Colocamos la siguiente información:

[asterisk-iptables]
enabled = true
filter = asterisk
action = iptables-allports[name=ASTERISK, protocol=all]
sendmail-whois[name=ASTERISK, dest=root@localhost, sender=fail2ban@pbx.dyndns.org]
logpath = /var/log/asterisk/messages
maxretry = 5
bantime = 1800

En la parte inicial de este archivo de configuración es importante que coloquemos nuestra dirección ip para que no nos bloquee el fail2ban, en el campo default búscamos el parámetro ignoreip y allí colocamos nuestras direcciones ip separadas por espacios. La siguiente imágen sirve de ejemplo:



Ahora editamos el archivo logger.conf de asterisk

vi /etc/asterisk/logger.conf

Agregamos la siguiente información
[general]
dateformat=%F %T
Verificamos que el campo messages tenga el parámetro notice.

luego de ejecutar estos dos pasos debe quedar algo como esto:


Para que Asterisk tome los cambios ejecutamos:

asterisk -rx "logger reload"

Iniciamos los servicios iptables y fail2ban

/etc/init.d/iptables start

/etc/init.d/fail2ban start

Probando el funcionamiento:

Para las pruebas he configurado un softphone con una extensión iax y un password cualquiera.



Al verificar los logs del /var/log/asterisk/messages, aparecieron estos registros:

[2010-09-30 11:59:04] NOTICE[2935] chan_iax2.c: No registration for peer '1005' (from 186.80.111.59)

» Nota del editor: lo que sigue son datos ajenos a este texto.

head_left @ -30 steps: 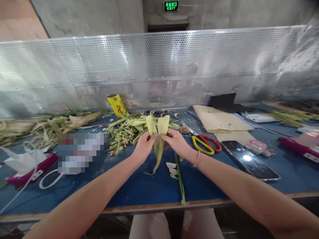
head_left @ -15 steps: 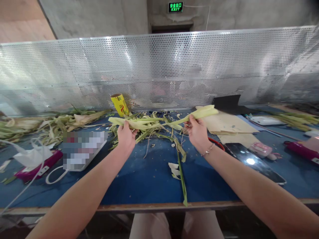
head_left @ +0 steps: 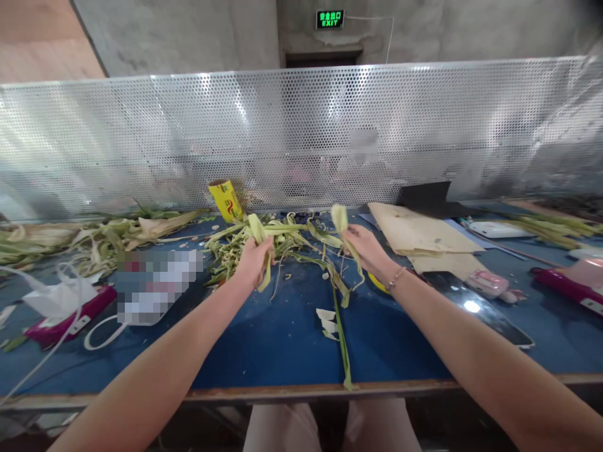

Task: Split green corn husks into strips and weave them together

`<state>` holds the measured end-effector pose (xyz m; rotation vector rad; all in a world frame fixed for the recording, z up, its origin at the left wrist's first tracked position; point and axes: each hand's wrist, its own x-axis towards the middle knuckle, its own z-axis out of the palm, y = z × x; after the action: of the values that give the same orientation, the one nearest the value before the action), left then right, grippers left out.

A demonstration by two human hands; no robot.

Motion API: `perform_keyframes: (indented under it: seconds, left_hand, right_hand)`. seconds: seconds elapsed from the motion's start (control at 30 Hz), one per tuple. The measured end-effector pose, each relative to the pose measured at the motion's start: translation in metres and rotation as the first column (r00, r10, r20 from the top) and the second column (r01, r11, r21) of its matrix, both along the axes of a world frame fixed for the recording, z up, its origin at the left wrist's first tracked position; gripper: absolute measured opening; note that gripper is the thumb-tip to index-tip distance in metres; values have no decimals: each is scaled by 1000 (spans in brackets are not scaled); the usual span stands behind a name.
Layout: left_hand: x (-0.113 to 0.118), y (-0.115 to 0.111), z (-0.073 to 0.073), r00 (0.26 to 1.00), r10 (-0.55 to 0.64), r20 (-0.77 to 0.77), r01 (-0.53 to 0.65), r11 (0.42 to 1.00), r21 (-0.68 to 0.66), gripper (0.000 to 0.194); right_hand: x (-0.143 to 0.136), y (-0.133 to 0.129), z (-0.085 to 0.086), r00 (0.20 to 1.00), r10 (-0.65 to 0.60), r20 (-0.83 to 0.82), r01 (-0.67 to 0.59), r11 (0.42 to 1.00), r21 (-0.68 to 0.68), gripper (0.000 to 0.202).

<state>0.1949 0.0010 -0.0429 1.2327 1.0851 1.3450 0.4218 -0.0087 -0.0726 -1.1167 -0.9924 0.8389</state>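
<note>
My left hand (head_left: 254, 262) is closed around a pale green corn husk strip (head_left: 257, 227), which stands up above the fingers and hangs below them. In my right hand (head_left: 370, 250), pinched between thumb and fingers, is a second corn husk strip (head_left: 339, 218) with its wide end up and a thin end drooping. The two strips are apart. Behind and beside my left hand lies a heap of curled husk strips (head_left: 226, 256). Between the hands, a long green strip (head_left: 343, 351) trails toward the table's front edge. A few whitish scraps (head_left: 328, 322) lie beside it.
A yellow tube (head_left: 226, 201) stands tilted by the perforated metal screen (head_left: 292, 125). More husks (head_left: 155, 227) lie at left. On the right are brown paper (head_left: 424, 233), a phone (head_left: 475, 307) and a pink case (head_left: 490, 284). A yellow object (head_left: 377, 282) is partly hidden under my right wrist.
The husk stretched between my hands is now two separate pieces, one in each hand. Both pieces have turned upright. My left hand has moved to the right, and the right hand has shifted slightly.
</note>
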Motion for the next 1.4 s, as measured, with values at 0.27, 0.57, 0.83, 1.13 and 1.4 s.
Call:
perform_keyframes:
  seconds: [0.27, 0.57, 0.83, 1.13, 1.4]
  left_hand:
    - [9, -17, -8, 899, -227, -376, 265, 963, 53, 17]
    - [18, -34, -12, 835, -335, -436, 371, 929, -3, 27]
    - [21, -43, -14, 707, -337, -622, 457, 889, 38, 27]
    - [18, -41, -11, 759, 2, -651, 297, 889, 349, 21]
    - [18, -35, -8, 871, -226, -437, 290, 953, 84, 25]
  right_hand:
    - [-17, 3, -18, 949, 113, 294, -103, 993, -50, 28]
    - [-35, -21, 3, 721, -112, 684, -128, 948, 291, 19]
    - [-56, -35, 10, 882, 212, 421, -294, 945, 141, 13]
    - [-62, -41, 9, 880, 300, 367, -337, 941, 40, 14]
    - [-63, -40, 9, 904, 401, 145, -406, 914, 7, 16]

[2010-09-30 11:59:04] NOTICE[2940] chan_iax2.c: No registration for peer '1005' (from 186.80.111.59)

[2010-09-30 11:59:07] NOTICE[2934] chan_iax2.c: No registration for peer '1005' (from 186.80.111.59)

Con estos datos Fail2Ban se encarga de crear las reglas de iptables, como podemos ver luego de realizar 3 conexiones fallidas a nuestra PBX, se cra una regla de Iptables que Banea la ip desde donde se realizó la prueba.

iptables -L

Bueno, como vemos Fail2Ban es una herramienta de gran ayuda para proteger nuestros servidores asterisk, próximamente veremos nuevas formas de asegurar nuestros servidores de telefonía ip.